Summary of this case from Fernandez v. 219 Dominican Valle Corp.Opinion
14-cv-8491 (AJN)
04-12-2016
MEMORANDUM & ORDER :
On October 23, 2014, Plaintiff Lesby Banegas filed a complaint in the Southern District of New York alleging violations of the Fair Labor Standards Act ("FLSA"), 29 U.S.C. § 201 et seq., the New York Labor Law ("NYLL"), Art. 19 § 650 et seq., and state and local antidiscrimination laws. Dkt. No. 1 ("Compl."). Banegas claims that Defendants—a group of corporate entities and individuals associated with the Rey de Copas Restaurants—failed to pay the legally required minimum wage and overtime compensation to Banegas; failed to provide Banegas with proper wage notices and statements; made improper deductions from Banegas's tips; and terminated Banegas because she was pregnant. Id. ¶¶ 26-31.
In August 2015, the parties reported that they had reached a settlement. Dkt.
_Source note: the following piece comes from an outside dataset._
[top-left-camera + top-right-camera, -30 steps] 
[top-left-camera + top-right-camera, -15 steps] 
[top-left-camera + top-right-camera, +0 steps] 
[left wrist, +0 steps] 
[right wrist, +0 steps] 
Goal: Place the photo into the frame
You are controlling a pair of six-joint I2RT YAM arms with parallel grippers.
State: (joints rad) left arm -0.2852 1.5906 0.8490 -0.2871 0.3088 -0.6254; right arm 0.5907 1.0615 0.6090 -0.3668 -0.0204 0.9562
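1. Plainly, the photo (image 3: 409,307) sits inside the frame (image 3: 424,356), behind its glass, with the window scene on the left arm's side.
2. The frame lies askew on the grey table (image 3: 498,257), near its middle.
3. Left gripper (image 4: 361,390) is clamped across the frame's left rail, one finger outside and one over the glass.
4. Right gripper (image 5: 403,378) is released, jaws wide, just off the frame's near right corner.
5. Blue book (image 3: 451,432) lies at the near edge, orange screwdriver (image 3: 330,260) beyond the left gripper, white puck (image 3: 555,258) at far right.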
No. 23. The Court thereafter instructed the parties to submit their settlement, along with a joint letter explaining why the settlement should be approved, so that the Court could review the settlement to ensure that it is fair and reasonable, in accordance with Cheeks v. Freeport Pancake House, Inc., 796 F.3d 199 (2d Cir. 2015). Dkt. No. 24. The Court advised the parties that it would not approve a settlement containing a confidentiality provision. Id. The parties have submitted their settlement, see Dkt. No. 26, Ex. A ("Settlement Agreement"), along with a damages calculation, see id., Ex. B, and the Court has reviewed those materials. The Court concludes, however, that the parties have failed to submit sufficient information for the Court to properly assess the fairness and reasonableness of the settlement. Approval of the settlement is therefore denied, with the understanding that if the parties address the Court's concerns and resubmit, the settlement will be approved.
I. LEGAL STANDARD
FLSA suits cannot be privately settled. Cheeks, 796 F.3d at 206. In keeping with FLSA's purpose of ensuring workers "a fair day's pay for a fair day's work," a settlement in a FLSA case must be approved either by a court or by the Department of Labor. Id. (quoting A.H. Phillips, Inc. v. Walling, 324 U.S. 490, 493 (1945)). This action therefore cannot be dismissed with prejudice until the Court has satisfied itself that the resolution proposed by the parties is "fair and reasonable." See, e.g., Wolinsky v. Scholastic Inc., 900 F. Supp. 2d 332, 335 (S.D.N.Y. 2012). A reasonable agreement must "reflect[] a reasonable compromise of disputed issues rather than a mere waiver of statutory rights brought about by an employer's overreaching." Mamani v. Licetti, No. 13-CV-7002, 2014 WL 2971050, at *1 (S.D.N.Y. July 2, 2014).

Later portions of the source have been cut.